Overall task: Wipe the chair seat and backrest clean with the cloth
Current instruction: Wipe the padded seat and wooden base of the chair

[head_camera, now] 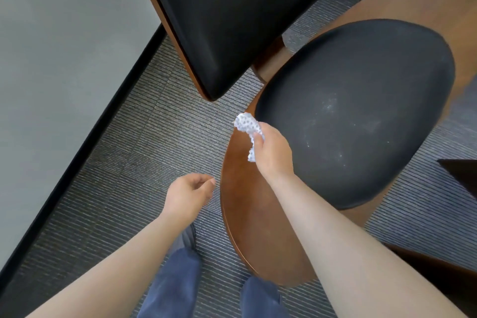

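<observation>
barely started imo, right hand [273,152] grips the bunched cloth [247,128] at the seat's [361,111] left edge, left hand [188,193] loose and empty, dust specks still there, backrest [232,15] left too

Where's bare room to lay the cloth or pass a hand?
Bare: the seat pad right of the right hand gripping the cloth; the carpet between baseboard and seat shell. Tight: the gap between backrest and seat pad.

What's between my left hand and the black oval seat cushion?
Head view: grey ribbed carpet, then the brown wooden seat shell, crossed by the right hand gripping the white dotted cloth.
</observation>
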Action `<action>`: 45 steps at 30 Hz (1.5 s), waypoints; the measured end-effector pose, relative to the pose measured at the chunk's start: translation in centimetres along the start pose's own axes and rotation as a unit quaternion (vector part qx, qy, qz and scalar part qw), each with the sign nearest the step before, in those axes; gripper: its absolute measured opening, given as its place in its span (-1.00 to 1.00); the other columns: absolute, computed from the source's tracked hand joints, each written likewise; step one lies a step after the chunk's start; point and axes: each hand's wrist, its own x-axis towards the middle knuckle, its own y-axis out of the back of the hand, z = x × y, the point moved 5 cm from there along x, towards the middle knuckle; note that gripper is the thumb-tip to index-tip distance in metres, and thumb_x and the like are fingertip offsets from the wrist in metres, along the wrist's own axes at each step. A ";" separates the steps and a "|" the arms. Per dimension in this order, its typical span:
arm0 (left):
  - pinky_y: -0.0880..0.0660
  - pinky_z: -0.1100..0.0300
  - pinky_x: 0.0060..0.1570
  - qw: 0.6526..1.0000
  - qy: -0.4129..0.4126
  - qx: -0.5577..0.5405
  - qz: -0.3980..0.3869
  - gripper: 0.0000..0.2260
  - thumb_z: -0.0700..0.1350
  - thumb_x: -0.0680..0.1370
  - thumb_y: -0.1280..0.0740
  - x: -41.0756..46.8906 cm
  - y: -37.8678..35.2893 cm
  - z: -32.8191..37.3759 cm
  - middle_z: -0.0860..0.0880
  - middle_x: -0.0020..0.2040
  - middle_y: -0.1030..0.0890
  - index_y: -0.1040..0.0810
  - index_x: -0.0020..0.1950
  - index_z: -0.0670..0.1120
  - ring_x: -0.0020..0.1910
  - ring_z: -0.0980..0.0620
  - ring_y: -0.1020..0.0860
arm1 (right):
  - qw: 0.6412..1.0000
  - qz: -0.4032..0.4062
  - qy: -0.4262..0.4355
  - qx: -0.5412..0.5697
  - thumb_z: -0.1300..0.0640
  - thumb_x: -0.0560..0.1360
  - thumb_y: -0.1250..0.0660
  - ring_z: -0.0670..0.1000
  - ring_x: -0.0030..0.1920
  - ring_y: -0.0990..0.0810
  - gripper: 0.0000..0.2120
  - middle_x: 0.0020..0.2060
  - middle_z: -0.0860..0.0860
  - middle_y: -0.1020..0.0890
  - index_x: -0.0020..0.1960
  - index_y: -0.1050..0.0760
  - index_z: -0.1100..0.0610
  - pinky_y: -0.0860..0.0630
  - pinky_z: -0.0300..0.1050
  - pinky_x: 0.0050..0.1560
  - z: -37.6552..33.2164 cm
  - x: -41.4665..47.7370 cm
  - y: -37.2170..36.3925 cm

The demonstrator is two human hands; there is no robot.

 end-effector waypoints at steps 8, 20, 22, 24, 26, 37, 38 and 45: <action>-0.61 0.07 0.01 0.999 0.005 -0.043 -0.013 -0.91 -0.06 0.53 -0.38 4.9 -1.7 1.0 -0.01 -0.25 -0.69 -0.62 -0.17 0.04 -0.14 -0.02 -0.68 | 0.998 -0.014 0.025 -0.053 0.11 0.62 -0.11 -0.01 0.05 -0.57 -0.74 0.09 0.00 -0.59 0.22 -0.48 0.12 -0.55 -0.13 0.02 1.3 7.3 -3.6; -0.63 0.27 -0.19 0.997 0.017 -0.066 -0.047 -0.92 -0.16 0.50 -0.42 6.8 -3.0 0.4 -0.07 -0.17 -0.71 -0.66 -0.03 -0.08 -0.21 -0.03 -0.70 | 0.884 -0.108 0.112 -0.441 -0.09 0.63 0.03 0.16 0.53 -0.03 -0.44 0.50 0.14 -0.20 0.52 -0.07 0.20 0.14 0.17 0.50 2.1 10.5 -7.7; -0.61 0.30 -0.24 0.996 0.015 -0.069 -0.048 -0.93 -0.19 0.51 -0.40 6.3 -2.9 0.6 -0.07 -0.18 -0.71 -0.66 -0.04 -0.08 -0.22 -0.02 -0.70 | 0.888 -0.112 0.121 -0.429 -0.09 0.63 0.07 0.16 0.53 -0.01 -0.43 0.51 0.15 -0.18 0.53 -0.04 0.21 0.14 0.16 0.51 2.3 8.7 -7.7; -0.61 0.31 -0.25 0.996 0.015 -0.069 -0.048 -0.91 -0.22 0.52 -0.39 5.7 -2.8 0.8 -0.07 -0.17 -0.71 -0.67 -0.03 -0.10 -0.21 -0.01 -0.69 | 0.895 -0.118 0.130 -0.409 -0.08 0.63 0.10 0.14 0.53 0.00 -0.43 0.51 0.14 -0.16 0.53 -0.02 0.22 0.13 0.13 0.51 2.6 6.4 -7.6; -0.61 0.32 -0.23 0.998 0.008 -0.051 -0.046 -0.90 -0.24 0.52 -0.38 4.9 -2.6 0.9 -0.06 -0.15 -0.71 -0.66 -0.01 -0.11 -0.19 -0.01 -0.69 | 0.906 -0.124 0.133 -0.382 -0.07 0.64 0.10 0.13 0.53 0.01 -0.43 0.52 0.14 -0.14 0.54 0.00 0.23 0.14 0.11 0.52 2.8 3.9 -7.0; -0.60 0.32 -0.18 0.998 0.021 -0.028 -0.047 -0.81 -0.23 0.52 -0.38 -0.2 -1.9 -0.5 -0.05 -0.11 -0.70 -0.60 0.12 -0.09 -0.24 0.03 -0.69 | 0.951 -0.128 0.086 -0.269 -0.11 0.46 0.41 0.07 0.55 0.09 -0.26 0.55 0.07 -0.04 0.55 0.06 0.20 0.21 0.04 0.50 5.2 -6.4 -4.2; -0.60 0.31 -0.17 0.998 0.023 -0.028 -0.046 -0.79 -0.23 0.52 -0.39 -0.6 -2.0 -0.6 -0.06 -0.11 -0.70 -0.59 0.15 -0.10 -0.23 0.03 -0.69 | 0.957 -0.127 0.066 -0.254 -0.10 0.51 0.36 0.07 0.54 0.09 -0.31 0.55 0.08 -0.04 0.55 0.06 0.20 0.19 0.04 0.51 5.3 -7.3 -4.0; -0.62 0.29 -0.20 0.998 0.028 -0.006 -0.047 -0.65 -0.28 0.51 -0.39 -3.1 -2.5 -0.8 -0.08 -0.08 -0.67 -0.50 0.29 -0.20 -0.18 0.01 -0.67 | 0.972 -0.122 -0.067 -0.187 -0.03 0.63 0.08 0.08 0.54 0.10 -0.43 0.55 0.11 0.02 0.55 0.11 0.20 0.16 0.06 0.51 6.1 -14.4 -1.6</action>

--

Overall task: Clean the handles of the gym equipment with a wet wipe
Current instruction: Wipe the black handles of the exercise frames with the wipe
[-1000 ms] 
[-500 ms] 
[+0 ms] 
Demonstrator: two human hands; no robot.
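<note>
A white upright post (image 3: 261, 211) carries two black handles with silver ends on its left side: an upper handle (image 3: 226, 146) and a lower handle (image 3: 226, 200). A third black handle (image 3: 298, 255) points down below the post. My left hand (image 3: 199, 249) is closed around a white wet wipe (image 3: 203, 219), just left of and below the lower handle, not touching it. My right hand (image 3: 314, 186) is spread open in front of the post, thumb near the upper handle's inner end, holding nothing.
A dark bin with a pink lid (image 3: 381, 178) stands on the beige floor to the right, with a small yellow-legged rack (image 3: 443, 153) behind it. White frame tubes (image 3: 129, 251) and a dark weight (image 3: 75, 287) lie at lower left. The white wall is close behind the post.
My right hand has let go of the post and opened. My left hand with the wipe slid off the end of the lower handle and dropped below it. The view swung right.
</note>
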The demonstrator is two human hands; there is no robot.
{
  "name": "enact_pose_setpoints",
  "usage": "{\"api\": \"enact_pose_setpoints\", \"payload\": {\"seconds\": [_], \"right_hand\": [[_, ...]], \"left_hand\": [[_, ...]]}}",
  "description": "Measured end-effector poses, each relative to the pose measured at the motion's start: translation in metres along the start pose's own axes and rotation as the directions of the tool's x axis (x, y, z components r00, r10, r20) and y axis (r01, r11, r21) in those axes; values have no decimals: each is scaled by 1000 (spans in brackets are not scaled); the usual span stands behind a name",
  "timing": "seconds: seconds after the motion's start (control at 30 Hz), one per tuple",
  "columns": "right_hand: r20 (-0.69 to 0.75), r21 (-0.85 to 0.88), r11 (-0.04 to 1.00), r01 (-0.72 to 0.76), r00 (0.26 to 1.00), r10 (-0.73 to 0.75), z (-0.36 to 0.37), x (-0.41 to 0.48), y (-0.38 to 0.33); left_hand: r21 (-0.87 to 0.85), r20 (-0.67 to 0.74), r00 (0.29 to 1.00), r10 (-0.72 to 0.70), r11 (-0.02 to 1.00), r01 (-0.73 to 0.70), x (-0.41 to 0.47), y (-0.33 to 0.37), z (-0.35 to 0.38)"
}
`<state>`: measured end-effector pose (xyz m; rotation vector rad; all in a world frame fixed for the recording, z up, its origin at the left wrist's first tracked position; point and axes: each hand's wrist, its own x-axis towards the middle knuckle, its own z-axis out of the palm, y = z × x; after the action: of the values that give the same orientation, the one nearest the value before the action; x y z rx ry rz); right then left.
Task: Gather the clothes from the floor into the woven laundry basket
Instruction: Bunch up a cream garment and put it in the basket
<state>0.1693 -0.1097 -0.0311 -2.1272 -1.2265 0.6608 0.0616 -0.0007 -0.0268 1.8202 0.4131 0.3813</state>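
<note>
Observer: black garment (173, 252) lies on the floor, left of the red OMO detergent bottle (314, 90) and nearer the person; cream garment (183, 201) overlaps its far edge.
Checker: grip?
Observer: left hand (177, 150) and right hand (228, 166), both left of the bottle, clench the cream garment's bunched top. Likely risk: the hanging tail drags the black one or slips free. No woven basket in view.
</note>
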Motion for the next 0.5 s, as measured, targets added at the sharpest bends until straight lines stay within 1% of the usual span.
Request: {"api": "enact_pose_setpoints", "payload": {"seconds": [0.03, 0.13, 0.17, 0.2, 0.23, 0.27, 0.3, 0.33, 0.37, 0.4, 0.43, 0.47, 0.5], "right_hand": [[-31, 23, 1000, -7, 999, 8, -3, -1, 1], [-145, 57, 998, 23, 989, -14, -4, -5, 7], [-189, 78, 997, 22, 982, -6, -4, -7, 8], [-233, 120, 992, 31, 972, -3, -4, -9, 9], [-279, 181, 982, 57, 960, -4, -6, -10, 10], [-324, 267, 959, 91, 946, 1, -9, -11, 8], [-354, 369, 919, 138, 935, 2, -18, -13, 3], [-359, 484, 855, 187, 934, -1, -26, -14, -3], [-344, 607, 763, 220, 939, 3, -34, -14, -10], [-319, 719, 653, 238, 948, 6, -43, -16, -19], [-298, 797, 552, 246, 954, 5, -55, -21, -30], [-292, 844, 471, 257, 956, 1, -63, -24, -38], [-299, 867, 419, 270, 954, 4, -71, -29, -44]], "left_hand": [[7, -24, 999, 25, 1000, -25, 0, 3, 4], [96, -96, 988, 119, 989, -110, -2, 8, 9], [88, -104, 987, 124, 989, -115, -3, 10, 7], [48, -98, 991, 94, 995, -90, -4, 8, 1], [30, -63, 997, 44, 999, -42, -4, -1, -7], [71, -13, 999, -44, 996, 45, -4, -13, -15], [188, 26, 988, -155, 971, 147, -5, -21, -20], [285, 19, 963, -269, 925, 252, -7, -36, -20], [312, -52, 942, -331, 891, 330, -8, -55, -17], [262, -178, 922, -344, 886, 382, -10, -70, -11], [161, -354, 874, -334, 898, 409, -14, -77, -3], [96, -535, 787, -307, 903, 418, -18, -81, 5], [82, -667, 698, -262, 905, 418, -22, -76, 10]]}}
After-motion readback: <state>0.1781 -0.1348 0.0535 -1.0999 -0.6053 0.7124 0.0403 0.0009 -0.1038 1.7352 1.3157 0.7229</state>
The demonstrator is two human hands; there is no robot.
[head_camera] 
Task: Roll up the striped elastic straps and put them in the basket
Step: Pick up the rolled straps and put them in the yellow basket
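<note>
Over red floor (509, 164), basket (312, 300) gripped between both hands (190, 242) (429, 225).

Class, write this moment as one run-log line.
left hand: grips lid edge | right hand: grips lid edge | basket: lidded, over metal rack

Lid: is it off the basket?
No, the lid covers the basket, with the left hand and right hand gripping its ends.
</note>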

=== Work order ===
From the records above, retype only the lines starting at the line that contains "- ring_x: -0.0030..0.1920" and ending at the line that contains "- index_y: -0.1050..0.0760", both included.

=== Response area ===
  - ring_x: -0.0030..0.1920
  - ring_y: -0.0990..0.0810
  - gripper: 0.0000..0.2120
  - middle_x: 0.0020..0.2060
  - middle_z: -0.0860..0.0860
  - middle_y: -0.1020..0.0890
  - index_x: -0.0020..0.1960
  - index_y: -0.1050..0.0760

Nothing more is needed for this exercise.